Cuando se celebra el mundial de futbol, durante un mes se venden hasta las cosas más inverosímiles relacionadas con ese deporte-mercancía, sobresaliendo camisetas y afiches con la cara o el cuerpo de las estrellas del balompié. Y durante ese mes se le inyecta consumo a granel a la gente, aprovechando la borrachera futbolística. Algo similar sucedió durante una semana en Colombia con la visita del papa. Como si fuera una vedette del deporte o de la farándula, antes de un partido o de un concierto, las grandes ciudades, empezando por Bogotá, se paralizaron y se convirtieron en un bazar religioso. Allí se ofrecían camisetas con la imagen del papa, afiches, suvenires, agua bendita y de seguro hasta milagros. Hubo una gran afluencia de turistas nacionales y extranjeros, los hoteles llenaron sus cupos, las aerolíneas y empresas de transporte aumentaron sus viajes y el número de pasajeros transportados. El consumo en los restaurantes aumentó y se disparó la venta de mercancías religiosas en un 50%. Como diría Keynes el papa se convirtió en un “multiplicador” de la economía, al impulsar el consumo en forma encadenada de un sinnúmero de objetos y servicios mercantiles. Ha sido tan embriagador el consumo religioso en días recientes, que los empresarios deben estar rezando para que una visita de estas se repita cada mes, por aquello de mucho circo y poco pan.

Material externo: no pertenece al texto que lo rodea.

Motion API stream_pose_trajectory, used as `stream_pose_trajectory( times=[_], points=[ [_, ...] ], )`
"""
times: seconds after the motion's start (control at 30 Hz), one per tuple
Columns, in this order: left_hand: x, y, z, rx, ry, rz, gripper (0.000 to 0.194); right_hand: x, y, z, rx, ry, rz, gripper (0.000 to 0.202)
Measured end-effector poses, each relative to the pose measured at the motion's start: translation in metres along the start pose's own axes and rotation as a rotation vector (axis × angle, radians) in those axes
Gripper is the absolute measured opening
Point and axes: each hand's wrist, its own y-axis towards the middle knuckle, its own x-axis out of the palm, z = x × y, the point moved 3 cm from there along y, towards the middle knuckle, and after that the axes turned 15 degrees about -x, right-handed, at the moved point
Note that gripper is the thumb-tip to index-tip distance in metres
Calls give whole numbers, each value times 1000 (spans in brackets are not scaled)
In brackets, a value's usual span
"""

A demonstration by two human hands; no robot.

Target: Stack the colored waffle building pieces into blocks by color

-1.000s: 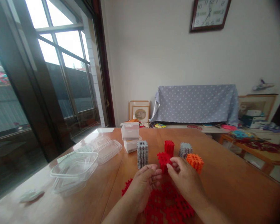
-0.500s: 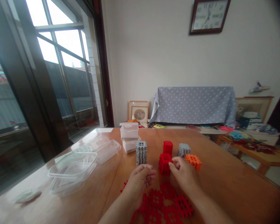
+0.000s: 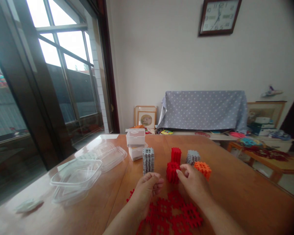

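Observation:
My right hand (image 3: 193, 179) has thumb and index finger drawn together at the right side of a short stack of red grid-shaped plastic pieces (image 3: 172, 173), its fingertips touching the edge. Behind it rises a second, narrower red stack (image 3: 176, 155). My left hand (image 3: 149, 187) hovers in front of a tall grey stack (image 3: 148, 160), fingers curled in and nothing visible between them. Loose red grid pieces (image 3: 164, 209) lie spread below and between my hands. Just past my right hand are an orange stack (image 3: 203, 168) and another grey stack (image 3: 193, 156).
Clear plastic tubs (image 3: 75, 176) and a lid (image 3: 114, 158) occupy the left of the wooden table (image 3: 247, 195). Two small white boxes (image 3: 136, 138) are stacked near the far edge. A crumpled pale item (image 3: 28, 205) lies at the near left.
My right hand and the red stack's top edge have shifted only very slightly. My left hand stays in place, still curled.

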Motion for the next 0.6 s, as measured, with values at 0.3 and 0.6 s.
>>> stream_pose_trajectory(
  times=[0.3, 0.6],
  points=[
    [5, 1, -3, 195, 361, 56, 13, -14, -13, -22, -142, 117, -281, 20],
    [11, -10, -14, 399, 859, 7, 16, -2, -30, -23, -198, -81, -569, 35]
  ],
)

Fue una borrachera religiosa, porque para completar durante las 24 horas los canales de TV públicos y privados, y la radio transmitieron en vivo y en directo hasta el último movimiento del papa, lo que indica que la mercancía religiosa aparte de ser un poderoso elemento de alienación es, al mismo tiempo, un lucrativo negocio, del que se benefician empresas capitalistas locales y multinacionales, así como la jerarquía católica y la Embajada del Vaticano (La Nunciatura). Esto es un verdadero soborno mercantil a la fe de los creyentes, porque como decía Jorge Luis Borges: “Yo creo que es mejor pensar que Dios no acepta sobornos”.

Renán Vega Cantor

Publicado en papel en El Colectivo (Medellín), octubre de 2017.